__ASSIGNED TASK__
Copy down the listing below exactly, please, including every line.

__INPUT DATA__
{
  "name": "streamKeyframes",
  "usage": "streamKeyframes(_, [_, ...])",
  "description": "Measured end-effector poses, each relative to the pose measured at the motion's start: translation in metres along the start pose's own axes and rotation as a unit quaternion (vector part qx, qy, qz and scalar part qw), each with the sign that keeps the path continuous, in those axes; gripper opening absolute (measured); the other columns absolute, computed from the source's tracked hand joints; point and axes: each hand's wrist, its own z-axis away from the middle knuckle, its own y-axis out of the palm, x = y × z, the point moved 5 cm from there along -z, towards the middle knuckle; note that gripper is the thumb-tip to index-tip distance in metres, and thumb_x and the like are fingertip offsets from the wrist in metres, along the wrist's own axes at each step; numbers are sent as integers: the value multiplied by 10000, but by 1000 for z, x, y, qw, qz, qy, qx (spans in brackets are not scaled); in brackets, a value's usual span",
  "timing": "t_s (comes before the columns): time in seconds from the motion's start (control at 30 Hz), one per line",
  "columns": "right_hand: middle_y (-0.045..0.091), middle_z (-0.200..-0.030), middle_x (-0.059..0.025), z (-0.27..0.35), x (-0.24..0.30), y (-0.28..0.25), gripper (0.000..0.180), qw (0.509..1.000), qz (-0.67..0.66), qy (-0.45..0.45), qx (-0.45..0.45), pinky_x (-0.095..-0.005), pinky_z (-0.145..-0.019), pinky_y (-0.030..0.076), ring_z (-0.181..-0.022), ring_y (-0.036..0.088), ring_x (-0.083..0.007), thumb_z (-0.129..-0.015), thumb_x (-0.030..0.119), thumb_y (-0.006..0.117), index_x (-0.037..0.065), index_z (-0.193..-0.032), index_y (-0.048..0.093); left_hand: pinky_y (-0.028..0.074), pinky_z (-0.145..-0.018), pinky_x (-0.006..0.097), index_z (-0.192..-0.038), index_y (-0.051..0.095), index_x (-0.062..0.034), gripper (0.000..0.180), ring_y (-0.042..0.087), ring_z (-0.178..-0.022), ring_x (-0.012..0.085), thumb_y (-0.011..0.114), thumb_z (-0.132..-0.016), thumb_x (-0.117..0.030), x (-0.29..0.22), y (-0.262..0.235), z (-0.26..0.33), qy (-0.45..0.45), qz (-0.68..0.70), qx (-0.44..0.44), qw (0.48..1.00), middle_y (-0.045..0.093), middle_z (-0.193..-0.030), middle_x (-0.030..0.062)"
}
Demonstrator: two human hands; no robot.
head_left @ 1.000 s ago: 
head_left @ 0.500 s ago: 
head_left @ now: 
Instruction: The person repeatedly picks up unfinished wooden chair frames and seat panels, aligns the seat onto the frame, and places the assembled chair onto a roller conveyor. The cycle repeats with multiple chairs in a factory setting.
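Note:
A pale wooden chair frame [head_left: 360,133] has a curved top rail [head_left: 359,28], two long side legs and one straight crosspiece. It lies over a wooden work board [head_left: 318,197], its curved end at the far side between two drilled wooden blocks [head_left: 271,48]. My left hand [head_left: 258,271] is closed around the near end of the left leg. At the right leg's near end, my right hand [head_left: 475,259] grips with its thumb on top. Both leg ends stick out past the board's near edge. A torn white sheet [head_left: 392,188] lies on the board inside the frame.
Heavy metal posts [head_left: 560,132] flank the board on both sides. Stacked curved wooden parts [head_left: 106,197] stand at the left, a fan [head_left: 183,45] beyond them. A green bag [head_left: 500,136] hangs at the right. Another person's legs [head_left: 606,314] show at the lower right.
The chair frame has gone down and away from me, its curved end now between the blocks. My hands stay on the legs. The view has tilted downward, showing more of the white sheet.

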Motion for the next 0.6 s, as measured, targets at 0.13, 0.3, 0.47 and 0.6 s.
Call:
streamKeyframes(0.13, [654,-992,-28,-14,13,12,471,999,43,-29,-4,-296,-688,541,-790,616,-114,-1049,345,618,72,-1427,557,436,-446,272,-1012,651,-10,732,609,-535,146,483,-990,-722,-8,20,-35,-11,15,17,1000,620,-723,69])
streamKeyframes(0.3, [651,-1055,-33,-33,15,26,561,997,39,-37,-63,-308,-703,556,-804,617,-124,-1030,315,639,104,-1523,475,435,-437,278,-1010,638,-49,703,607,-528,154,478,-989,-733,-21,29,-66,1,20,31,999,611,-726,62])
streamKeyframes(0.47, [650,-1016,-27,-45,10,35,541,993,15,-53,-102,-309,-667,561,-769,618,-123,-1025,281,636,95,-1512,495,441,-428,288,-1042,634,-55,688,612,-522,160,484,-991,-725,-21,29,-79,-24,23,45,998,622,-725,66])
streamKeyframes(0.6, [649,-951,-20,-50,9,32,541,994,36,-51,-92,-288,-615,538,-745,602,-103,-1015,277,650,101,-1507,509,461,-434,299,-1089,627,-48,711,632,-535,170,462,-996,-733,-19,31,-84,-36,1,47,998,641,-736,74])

__ANSWER FOR THIS EXERCISE__
{
  "name": "streamKeyframes",
  "usage": "streamKeyframes(_, [_, ...])",
  "description": "Measured end-effector poses, each relative to the pose measured at the motion's start: translation in metres along the start pose's own axes and rotation as a unit quaternion (vector part qx, qy, qz and scalar part qw), each with the sign that keeps the path continuous, in those axes; gripper opening absolute (measured); the other columns absolute, computed from the source's tracked hand joints; point and axes: each hand's wrist, its own z-axis away from the middle knuckle, its own y-axis out of the palm, x = y × z, the point moved 5 cm from there along -z, towards the middle knuckle; note that gripper is the thumb-tip to index-tip distance in metres, and thumb_x and the like are fingertip offsets from the wrist in metres, along the wrist's own axes at each step; numbers are sent as integers: the value multiplied by 10000, but by 1000 for z, x, y, qw, qz, qy, qx (spans in brackets are not scaled); in brackets, a value's usual span",
  "timing": "t_s (comes before the columns): time in seconds from the motion's start (control at 30 Hz), one per line",
  "columns": "right_hand: middle_y (-0.045..0.091), middle_z (-0.200..-0.030), middle_x (-0.059..0.025), z (-0.27..0.35), x (-0.24..0.30), y (-0.28..0.25), gripper (0.000..0.180), qw (0.509..1.000), qz (-0.67..0.66), qy (-0.45..0.45), qx (-0.45..0.45), pinky_x (-0.095..-0.005), pinky_z (-0.145..-0.019), pinky_y (-0.030..0.076), ring_z (-0.181..-0.022), ring_y (-0.036..0.088), ring_x (-0.083..0.007), thumb_z (-0.129..-0.015), thumb_x (-0.030..0.119), thumb_y (-0.006..0.117), index_x (-0.037..0.065), index_z (-0.193..-0.032), index_y (-0.048..0.093); left_hand: pinky_y (-0.028..0.074), pinky_z (-0.145..-0.018), pinky_x (-0.006..0.097), index_z (-0.192..-0.038), index_y (-0.051..0.095), index_x (-0.062..0.034), gripper (0.000..0.180), ring_y (-0.042..0.087), ring_z (-0.178..-0.022), ring_x (-0.012..0.085), thumb_y (-0.011..0.114), thumb_z (-0.132..-0.016), thumb_x (-0.117..0.030), x (-0.29..0.22), y (-0.262..0.235), z (-0.26..0.33), qy (-0.45..0.45), qz (-0.68..0.70), qx (-0.44..0.44), qw (0.48..1.00), middle_y (-0.045..0.093), middle_z (-0.193..-0.030), middle_x (-0.030..0.062)"
}
Demonstrator: two human hands; no robot.
head_left @ 1.000 s ago: 
head_left @ 0.500 s ago: 
head_left @ now: 
Instruction: The person repeatedly picks up unfinished wooden chair frames and seat panels, aligns the seat onto the frame, and places the assembled chair onto a roller conveyor. The cycle repeats with multiple chairs in a factory setting.
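Note:
A pale wooden chair frame [head_left: 360,133] has a curved top rail [head_left: 359,28], two long side legs and one straight crosspiece. It lies over a wooden work board [head_left: 318,197], its curved end at the far side between two drilled wooden blocks [head_left: 271,48]. My left hand [head_left: 258,271] is closed around the near end of the left leg. At the right leg's near end, my right hand [head_left: 475,259] grips with its thumb on top. Both leg ends stick out past the board's near edge. A torn white sheet [head_left: 392,188] lies on the board inside the frame.
Heavy metal posts [head_left: 560,132] flank the board on both sides. Stacked curved wooden parts [head_left: 106,197] stand at the left, a fan [head_left: 183,45] beyond them. A green bag [head_left: 500,136] hangs at the right. Another person's legs [head_left: 606,314] show at the lower right.
The chair frame has gone down and away from me, its curved end now between the blocks. My hands stay on the legs. The view has tilted downward, showing more of the white sheet.
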
Motion for the next 0.6 s, as measured, targets at 0.13, 0.3, 0.47 and 0.6 s.
Call:
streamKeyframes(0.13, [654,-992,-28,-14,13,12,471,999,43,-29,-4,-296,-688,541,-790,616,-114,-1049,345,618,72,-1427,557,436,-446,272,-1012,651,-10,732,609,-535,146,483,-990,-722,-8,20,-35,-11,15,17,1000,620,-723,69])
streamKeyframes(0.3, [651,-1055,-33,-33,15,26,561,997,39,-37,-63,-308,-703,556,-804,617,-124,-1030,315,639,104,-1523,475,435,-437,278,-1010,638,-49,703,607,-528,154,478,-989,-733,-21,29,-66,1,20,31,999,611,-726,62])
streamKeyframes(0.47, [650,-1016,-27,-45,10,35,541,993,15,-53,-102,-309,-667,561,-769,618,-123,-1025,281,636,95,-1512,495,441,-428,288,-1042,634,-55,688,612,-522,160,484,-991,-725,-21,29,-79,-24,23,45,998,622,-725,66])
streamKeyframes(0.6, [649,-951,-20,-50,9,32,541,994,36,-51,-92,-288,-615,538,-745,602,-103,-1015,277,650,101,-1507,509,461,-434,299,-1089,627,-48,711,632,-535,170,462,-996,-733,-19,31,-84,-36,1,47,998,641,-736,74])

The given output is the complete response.